Ma il contesto entro cui, oggi, le migrazioni si manifestano è completamente nuovo: per l’ampiezza della popolazione mondiale innanzitutto (7,46 miliardi di persone in rapida crescita), per l’iniqua distribuzione di una quantità di beni primari che sarebbero sufficienti per soddisfare i bisogni essenziali di tutti, per la diffusione globale delle tecnologie della comunicazione e dell’informazione che indottrinano e connettono miliardi di persone facendo balenare loro il sogno dell’abbondanza, per l’abbattimento delle barriere che impedivano il libero flusso di merci e capitali finanziari, per la facilità dei movimenti e dei trasporti.
Catastrofi climatiche (basti pensare al Darfour), land grabbing, sfruttamento delle risorse naturali, conflitti geopolitici e guerre, distruzione delle culture locali, il fallimento completo della cooperazione internazionale e del sostegno ai paesi in via di sviluppo, la scoperta di nuovi mercati che potrebbe assorbire l’enorme quantità di merci prodotte, una distribuzione dei beni totalmente iniqua, sono alcuni fattori che stanno alla base degli sconvolgimenti demografici che, su questa scala, non hanno precedenti nella storia.

Se questo è lo sfondo l’Italia si trova nella peggiore posizione geopolitica possibile, e non stupisce dunque che l’immigrazione sia diventato un problema sociale drammatico, ampiamente sfuggito al controllo dello stato. Lo dicono i numeri e le proiezioni demografiche, lo conferma il ragionamento strategico, lo sostiene l’esistenza di enclave aliene sempre più numerose ed impenetrabili sul territorio; lo attesta, oltre ogni ragionevole dubbio, la paura diffusa, il rancore e l’accanimento degli italiani (e dei residenti delle comunità immigrate da più tempo) quando si schierano pro o contro una situazione che, da emergenza che fu negli anni novanta, è diventata un dato strutturale che diventa sempre più inquietante.

Nella varietà di opinioni e di rappresentazioni che circolano nella rete, che si alimentano nei luoghi di incontro, che rimbombano nell’intero sistema dei mass media, si possono riconoscere con molte sfumature e qualche distinguo, due campi avversi brutalmente contrapposti, due poli concettuali intorno ai quali si addensano, ora più vicine ora più lontane, le opinioni delle persone.
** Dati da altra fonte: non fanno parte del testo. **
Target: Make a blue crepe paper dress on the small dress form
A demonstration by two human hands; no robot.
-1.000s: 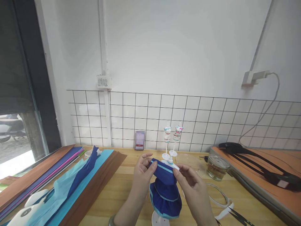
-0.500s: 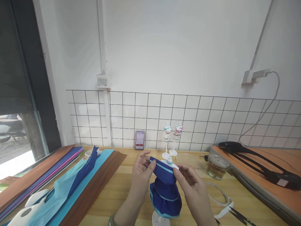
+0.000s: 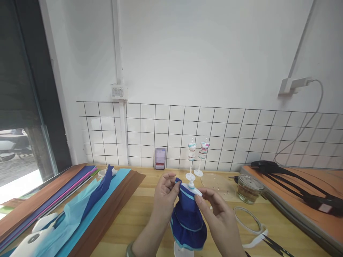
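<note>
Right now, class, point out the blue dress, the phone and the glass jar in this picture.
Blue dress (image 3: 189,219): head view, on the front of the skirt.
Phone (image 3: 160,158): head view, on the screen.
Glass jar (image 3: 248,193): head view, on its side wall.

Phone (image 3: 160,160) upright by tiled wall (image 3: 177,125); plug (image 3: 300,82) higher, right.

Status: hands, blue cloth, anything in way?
Left hand pinches blue cloth by one end; right hand on its other side. Cloth across white dress form. Scissors at right, apart.
</note>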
Il centro del primo polo è rappresentato dai favorevoli a tutti i costi, da quel nucleo di persone che vede l’immigrazione come una necessità, i migranti come un’opportunità, l’accoglienza come un dovere a prescindere da ogni tipo di conseguenza; quelli che strillano “al razzista” e “al fascista” ogni volta che qualcuno non concorda con questa prospettiva. Attorno a questo centro si addensa la vasta costellazione dei sostenitori del politicamente corretto che, spesso, nasconde dietro la retorica dei buoni sentimenti umanitari floridi affari. Vi ruota inoltre il pulviscolo di quelli che, nell’immigrazione, vedono semplicemente un’opportunità per far crescere il PIL e un mezzo per pagare le pensioni delle generazioni più vecchie, visto che gli italiani non fanno più figli.
C’è chi crede nell’obbligo di accoglienza per ripagare i popoli sfruttati nel passato coloniale e nel presente globalizzato; ci sono tante persone in buona fede, operatori per passione, gente pronta a dare e a condividere il proprio. Ma ci sono anche persone comodamente protette dalla loro condizione di classe o di ceto, che amano a parole l’umanità astratta ma apprezzano assai poco il prossimo in carne ed ossa, con i suoi odori, i suoi vestiti e la sua cultura: gente che vive ben protetta nei quartieri e nelle case blindate dove la scomoda e vasta e brulicante umanità dei poveri non ha accesso.
Il nucleo di questo polo sembra essere formato da quel progressismo mondialista che vede nel melting pot il futuro necessario dell’umanità, da quel laicismo estremo chiaramente volto ad eliminare connotazioni religiose e culturali in nome di un’uguaglianza omologante interamente schiacciata sul dogma del libero mercato.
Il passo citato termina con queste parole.